◆ ACTION ITEM
The data below should be repeated exactly and in full.

◆ SUPPLIED MATERIAL
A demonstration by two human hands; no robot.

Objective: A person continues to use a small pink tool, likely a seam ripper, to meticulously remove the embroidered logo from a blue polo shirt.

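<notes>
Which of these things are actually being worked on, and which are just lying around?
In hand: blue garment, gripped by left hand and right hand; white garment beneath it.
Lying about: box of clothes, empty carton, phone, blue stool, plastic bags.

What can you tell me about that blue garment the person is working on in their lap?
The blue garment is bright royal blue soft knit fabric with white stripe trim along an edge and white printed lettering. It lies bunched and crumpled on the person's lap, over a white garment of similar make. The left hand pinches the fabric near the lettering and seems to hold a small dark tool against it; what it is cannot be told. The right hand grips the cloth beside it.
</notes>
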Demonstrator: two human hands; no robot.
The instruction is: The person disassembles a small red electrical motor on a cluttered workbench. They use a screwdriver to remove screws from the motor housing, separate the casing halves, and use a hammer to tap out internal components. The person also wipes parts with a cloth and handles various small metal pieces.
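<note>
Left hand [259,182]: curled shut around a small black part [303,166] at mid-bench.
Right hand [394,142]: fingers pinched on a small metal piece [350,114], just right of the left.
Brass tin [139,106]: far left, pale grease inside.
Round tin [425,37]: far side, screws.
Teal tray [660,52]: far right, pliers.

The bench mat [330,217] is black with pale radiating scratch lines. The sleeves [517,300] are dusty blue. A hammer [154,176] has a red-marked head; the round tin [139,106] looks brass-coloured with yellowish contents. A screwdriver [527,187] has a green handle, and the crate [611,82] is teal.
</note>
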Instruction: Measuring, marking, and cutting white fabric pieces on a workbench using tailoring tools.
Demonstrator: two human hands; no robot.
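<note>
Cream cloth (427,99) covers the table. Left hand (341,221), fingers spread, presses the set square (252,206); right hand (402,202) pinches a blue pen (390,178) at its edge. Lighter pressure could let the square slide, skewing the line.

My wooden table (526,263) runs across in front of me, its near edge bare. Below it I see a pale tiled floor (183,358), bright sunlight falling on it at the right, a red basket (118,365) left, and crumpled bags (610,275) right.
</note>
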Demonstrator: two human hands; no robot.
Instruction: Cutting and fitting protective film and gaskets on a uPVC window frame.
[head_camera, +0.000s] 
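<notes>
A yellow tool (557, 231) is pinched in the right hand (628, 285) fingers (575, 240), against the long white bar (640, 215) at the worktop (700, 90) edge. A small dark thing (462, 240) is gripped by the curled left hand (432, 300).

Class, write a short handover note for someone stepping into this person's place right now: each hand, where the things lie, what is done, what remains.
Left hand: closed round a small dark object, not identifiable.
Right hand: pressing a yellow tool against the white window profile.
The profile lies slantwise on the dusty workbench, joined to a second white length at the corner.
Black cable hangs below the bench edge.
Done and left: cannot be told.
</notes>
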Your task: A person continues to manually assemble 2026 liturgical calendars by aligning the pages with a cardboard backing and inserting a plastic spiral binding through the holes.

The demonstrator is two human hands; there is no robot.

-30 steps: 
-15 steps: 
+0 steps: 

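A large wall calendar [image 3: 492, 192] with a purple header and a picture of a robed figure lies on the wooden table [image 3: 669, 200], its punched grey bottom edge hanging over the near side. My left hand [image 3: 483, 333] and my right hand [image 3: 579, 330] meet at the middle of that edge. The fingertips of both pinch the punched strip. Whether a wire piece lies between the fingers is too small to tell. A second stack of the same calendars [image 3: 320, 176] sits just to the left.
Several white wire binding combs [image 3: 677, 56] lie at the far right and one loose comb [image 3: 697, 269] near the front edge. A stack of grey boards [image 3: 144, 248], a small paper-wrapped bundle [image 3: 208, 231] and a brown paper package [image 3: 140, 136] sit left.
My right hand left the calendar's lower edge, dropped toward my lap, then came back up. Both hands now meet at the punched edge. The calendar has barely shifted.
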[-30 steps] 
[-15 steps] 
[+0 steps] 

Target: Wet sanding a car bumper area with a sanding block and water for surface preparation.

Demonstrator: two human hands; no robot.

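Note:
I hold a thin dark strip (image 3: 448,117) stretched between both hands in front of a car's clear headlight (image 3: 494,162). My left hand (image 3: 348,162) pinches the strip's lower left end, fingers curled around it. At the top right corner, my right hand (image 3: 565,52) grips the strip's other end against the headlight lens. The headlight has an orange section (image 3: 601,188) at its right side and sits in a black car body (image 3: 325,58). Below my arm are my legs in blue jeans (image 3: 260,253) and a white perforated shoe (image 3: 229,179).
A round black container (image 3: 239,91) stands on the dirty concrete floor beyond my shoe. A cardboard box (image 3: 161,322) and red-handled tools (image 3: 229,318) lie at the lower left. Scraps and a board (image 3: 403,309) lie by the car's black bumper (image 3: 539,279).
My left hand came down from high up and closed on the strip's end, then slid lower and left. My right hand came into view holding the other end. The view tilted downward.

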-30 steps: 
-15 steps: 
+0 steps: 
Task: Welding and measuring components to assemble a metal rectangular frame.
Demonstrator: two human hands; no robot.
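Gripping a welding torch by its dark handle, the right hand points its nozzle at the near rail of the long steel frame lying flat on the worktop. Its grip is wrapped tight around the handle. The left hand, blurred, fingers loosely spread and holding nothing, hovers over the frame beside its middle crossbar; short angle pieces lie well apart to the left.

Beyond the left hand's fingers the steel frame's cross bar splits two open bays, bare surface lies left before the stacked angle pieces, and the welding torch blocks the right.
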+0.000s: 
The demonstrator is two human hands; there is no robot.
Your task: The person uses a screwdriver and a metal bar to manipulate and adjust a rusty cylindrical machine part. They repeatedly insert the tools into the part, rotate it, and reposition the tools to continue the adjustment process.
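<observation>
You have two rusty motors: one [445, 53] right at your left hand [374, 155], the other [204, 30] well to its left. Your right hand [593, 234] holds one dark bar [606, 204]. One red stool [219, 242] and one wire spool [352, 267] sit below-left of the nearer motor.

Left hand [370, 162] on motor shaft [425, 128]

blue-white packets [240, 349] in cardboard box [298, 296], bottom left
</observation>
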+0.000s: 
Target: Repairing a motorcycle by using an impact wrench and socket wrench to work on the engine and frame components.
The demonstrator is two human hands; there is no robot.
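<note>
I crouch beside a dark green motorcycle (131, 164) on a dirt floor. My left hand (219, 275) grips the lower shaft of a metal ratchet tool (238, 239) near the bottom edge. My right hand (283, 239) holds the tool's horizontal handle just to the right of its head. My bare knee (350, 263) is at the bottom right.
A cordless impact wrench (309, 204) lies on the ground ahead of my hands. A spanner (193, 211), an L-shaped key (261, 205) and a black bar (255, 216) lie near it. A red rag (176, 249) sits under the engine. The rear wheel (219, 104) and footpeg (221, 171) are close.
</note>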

◆ ANSWER SECTION
A demonstration by two human hands; no robot.

Objective: A person continues to use a small pink tool, likely a seam ripper, to meticulously remove the embroidered logo from a blue polo shirt.

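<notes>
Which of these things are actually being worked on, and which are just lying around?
In hand: blue garment, gripped by left hand and right hand; white garment beneath it.
Lying about: box of clothes, empty carton, phone, blue stool, plastic bags.

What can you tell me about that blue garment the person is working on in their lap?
The blue garment is bright royal blue soft knit fabric with white stripe trim along an edge and white printed lettering. It lies bunched and crumpled on the person's lap, over a white garment of similar make. The left hand pinches the fabric near the lettering and seems to hold a small dark tool against it; what it is cannot be told. The right hand grips the cloth beside it.
</notes>
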Demonstrator: two human hands; no robot.
The instruction is: The person disassembles a small red electrical motor on a cluttered workbench. They use a screwdriver to remove screws from the motor housing, separate the casing halves, and use a hammer to tap out internal components. The person also wipes parts with a cloth and handles various small metal pieces.
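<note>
Left hand [259,182]: curled shut around a small black part [303,166] at mid-bench.
Right hand [394,142]: fingers pinched on a small metal piece [350,114], just right of the left.
Brass tin [139,106]: far left, pale grease inside.
Round tin [425,37]: far side, screws.
Teal tray [660,52]: far right, pliers.

The bench mat [330,217] is black with pale radiating scratch lines. The sleeves [517,300] are dusty blue. A hammer [154,176] has a red-marked head; the round tin [139,106] looks brass-coloured with yellowish contents. A screwdriver [527,187] has a green handle, and the crate [611,82] is teal.
</note>
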Instruction: Measuring, marking, and cutting white fabric pieces on a workbench using tailoring tools.
Demonstrator: two human hands; no robot.
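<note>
Cream cloth (427,99) covers the table. Left hand (341,221), fingers spread, presses the set square (252,206); right hand (402,202) pinches a blue pen (390,178) at its edge. Lighter pressure could let the square slide, skewing the line.

My wooden table (526,263) runs across in front of me, its near edge bare. Below it I see a pale tiled floor (183,358), bright sunlight falling on it at the right, a red basket (118,365) left, and crumpled bags (610,275) right.
</note>
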Demonstrator: two human hands; no robot.
Instruction: Cutting and fitting protective film and gaskets on a uPVC window frame.
[head_camera, +0.000s] 
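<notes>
A yellow tool (557, 231) is pinched in the right hand (628, 285) fingers (575, 240), against the long white bar (640, 215) at the worktop (700, 90) edge. A small dark thing (462, 240) is gripped by the curled left hand (432, 300).

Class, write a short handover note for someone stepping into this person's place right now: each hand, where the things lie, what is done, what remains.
Left hand: closed round a small dark object, not identifiable.
Right hand: pressing a yellow tool against the white window profile.
The profile lies slantwise on the dusty workbench, joined to a second white length at the corner.
Black cable hangs below the bench edge.
Done and left: cannot be told.
</notes>
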Your task: A person continues to manually assemble 2026 liturgical calendars by aligning the pages with a cardboard backing and inserting a plastic spiral binding through the holes.

The demonstrator is two human hands; there is no robot.

-30 steps: 
-15 steps: 
+0 steps: 

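A large wall calendar [image 3: 492, 192] with a purple header and a picture of a robed figure lies on the wooden table [image 3: 669, 200], its punched grey bottom edge hanging over the near side. My left hand [image 3: 483, 333] and my right hand [image 3: 579, 330] meet at the middle of that edge. The fingertips of both pinch the punched strip. Whether a wire piece lies between the fingers is too small to tell. A second stack of the same calendars [image 3: 320, 176] sits just to the left.
Several white wire binding combs [image 3: 677, 56] lie at the far right and one loose comb [image 3: 697, 269] near the front edge. A stack of grey boards [image 3: 144, 248], a small paper-wrapped bundle [image 3: 208, 231] and a brown paper package [image 3: 140, 136] sit left.
My right hand left the calendar's lower edge, dropped toward my lap, then came back up. Both hands now meet at the punched edge. The calendar has barely shifted.
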[-30 steps] 
[-15 steps] 
[+0 steps] 

Target: Wet sanding a car bumper area with a sanding block and water for surface preparation.

Demonstrator: two human hands; no robot.

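Note:
I hold a thin dark strip (image 3: 448,117) stretched between both hands in front of a car's clear headlight (image 3: 494,162). My left hand (image 3: 348,162) pinches the strip's lower left end, fingers curled around it. At the top right corner, my right hand (image 3: 565,52) grips the strip's other end against the headlight lens. The headlight has an orange section (image 3: 601,188) at its right side and sits in a black car body (image 3: 325,58). Below my arm are my legs in blue jeans (image 3: 260,253) and a white perforated shoe (image 3: 229,179).
A round black container (image 3: 239,91) stands on the dirty concrete floor beyond my shoe. A cardboard box (image 3: 161,322) and red-handled tools (image 3: 229,318) lie at the lower left. Scraps and a board (image 3: 403,309) lie by the car's black bumper (image 3: 539,279).
My left hand came down from high up and closed on the strip's end, then slid lower and left. My right hand came into view holding the other end. The view tilted downward.
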
-30 steps: 
-15 steps: 
+0 steps: 
Task: Welding and measuring components to assemble a metal rectangular frame.
Demonstrator: two human hands; no robot.
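Gripping a welding torch by its dark handle, the right hand points its nozzle at the near rail of the long steel frame lying flat on the worktop. Its grip is wrapped tight around the handle. The left hand, blurred, fingers loosely spread and holding nothing, hovers over the frame beside its middle crossbar; short angle pieces lie well apart to the left.

Beyond the left hand's fingers the steel frame's cross bar splits two open bays, bare surface lies left before the stacked angle pieces, and the welding torch blocks the right.
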+0.000s: 
The demonstrator is two human hands; there is no robot.
Your task: The person uses a screwdriver and a metal bar to manipulate and adjust a rusty cylindrical machine part. They repeatedly insert the tools into the part, rotate it, and reposition the tools to continue the adjustment process.
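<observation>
You have two rusty motors: one [445, 53] right at your left hand [374, 155], the other [204, 30] well to its left. Your right hand [593, 234] holds one dark bar [606, 204]. One red stool [219, 242] and one wire spool [352, 267] sit below-left of the nearer motor.

Left hand [370, 162] on motor shaft [425, 128]

blue-white packets [240, 349] in cardboard box [298, 296], bottom left
</observation>
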+0.000s: 
Target: Repairing a motorcycle by using an impact wrench and socket wrench to work on the engine and frame components.
The demonstrator is two human hands; there is no robot.
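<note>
I crouch beside a dark green motorcycle (131, 164) on a dirt floor. My left hand (219, 275) grips the lower shaft of a metal ratchet tool (238, 239) near the bottom edge. My right hand (283, 239) holds the tool's horizontal handle just to the right of its head. My bare knee (350, 263) is at the bottom right.
A cordless impact wrench (309, 204) lies on the ground ahead of my hands. A spanner (193, 211), an L-shaped key (261, 205) and a black bar (255, 216) lie near it. A red rag (176, 249) sits under the engine. The rear wheel (219, 104) and footpeg (221, 171) are close.
</note>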

The response above is complete.